## Material shown
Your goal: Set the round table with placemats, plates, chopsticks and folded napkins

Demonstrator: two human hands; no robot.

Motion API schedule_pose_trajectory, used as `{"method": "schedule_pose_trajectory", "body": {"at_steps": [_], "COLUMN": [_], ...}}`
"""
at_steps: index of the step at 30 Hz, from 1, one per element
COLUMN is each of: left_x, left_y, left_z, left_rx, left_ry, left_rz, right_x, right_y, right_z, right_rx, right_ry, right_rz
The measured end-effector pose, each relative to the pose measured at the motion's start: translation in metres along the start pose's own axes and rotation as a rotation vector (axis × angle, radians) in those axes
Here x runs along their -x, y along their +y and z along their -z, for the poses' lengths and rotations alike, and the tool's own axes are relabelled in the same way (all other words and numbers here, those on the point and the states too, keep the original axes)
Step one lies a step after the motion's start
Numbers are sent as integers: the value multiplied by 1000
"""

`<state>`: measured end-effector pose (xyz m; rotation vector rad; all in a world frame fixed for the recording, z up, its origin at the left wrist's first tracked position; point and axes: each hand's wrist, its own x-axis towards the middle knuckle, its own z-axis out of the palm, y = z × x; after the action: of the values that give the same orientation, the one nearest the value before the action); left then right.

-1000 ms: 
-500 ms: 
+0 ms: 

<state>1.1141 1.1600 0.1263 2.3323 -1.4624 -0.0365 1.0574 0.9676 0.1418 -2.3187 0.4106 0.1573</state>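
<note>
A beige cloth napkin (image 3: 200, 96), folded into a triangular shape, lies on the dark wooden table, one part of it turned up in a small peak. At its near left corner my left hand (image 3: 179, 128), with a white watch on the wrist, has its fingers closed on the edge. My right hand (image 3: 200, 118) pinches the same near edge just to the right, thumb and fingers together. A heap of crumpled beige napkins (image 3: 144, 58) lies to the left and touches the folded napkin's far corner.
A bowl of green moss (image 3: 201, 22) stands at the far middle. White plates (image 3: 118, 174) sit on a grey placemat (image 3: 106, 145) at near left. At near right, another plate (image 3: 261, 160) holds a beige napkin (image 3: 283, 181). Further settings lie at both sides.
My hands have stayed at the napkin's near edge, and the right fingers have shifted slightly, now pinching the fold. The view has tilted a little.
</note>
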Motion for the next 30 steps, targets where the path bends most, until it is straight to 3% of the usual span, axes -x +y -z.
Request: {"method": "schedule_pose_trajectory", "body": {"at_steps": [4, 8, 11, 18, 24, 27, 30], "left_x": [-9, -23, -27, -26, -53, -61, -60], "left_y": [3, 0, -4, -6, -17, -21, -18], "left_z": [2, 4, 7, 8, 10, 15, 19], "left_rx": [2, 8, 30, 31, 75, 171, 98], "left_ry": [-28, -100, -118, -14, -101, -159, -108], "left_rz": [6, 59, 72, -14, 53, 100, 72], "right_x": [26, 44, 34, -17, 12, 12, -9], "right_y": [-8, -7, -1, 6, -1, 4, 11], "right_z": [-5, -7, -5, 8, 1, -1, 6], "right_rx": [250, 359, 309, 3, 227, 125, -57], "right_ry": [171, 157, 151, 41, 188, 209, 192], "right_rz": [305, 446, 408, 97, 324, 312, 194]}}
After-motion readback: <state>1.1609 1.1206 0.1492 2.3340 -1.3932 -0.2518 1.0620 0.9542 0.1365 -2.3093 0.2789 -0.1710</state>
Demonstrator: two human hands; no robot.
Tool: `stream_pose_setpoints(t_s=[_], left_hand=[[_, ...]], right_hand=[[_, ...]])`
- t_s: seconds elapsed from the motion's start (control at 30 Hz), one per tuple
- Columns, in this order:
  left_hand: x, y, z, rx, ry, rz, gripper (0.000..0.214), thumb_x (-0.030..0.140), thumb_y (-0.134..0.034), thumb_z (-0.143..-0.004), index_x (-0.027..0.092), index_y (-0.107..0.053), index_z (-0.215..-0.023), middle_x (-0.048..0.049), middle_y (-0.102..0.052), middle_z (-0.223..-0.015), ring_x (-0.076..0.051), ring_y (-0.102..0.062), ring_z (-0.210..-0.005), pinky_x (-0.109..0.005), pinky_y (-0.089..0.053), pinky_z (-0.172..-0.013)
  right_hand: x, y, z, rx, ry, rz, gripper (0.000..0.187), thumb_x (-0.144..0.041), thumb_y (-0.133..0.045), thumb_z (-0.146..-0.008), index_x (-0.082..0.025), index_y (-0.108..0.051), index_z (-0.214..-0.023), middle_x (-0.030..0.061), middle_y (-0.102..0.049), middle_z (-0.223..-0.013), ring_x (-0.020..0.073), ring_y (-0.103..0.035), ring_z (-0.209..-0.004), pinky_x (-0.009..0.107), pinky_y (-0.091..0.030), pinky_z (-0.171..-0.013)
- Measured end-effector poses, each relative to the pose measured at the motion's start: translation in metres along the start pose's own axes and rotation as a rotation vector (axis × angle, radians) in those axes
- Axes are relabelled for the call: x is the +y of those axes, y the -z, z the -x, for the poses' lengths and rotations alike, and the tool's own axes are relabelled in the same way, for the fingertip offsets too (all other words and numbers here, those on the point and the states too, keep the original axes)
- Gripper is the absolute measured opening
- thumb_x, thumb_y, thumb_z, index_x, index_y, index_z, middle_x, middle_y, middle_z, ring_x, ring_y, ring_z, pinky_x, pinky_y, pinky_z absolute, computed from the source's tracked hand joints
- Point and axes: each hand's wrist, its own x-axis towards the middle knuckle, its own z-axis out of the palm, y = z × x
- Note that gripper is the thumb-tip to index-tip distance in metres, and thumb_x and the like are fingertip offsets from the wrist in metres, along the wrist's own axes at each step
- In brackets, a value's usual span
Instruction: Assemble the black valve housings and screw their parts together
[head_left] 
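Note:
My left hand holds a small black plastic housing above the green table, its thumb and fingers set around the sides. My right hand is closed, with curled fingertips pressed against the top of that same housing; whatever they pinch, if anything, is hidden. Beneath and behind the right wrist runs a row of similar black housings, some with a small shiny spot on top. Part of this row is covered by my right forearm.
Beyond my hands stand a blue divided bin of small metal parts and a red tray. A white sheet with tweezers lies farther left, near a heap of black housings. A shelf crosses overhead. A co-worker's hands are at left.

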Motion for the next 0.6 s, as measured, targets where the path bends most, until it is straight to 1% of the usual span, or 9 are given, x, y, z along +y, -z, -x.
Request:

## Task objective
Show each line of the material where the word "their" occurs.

## Response to this exercise
Here x runs along their -x, y along their +y and z along their -z, for the poses' lengths and rotations alike, and the tool's own axes are relabelled in the same way (all other words and numbers here, those on the point and the states too, keep the original axes)
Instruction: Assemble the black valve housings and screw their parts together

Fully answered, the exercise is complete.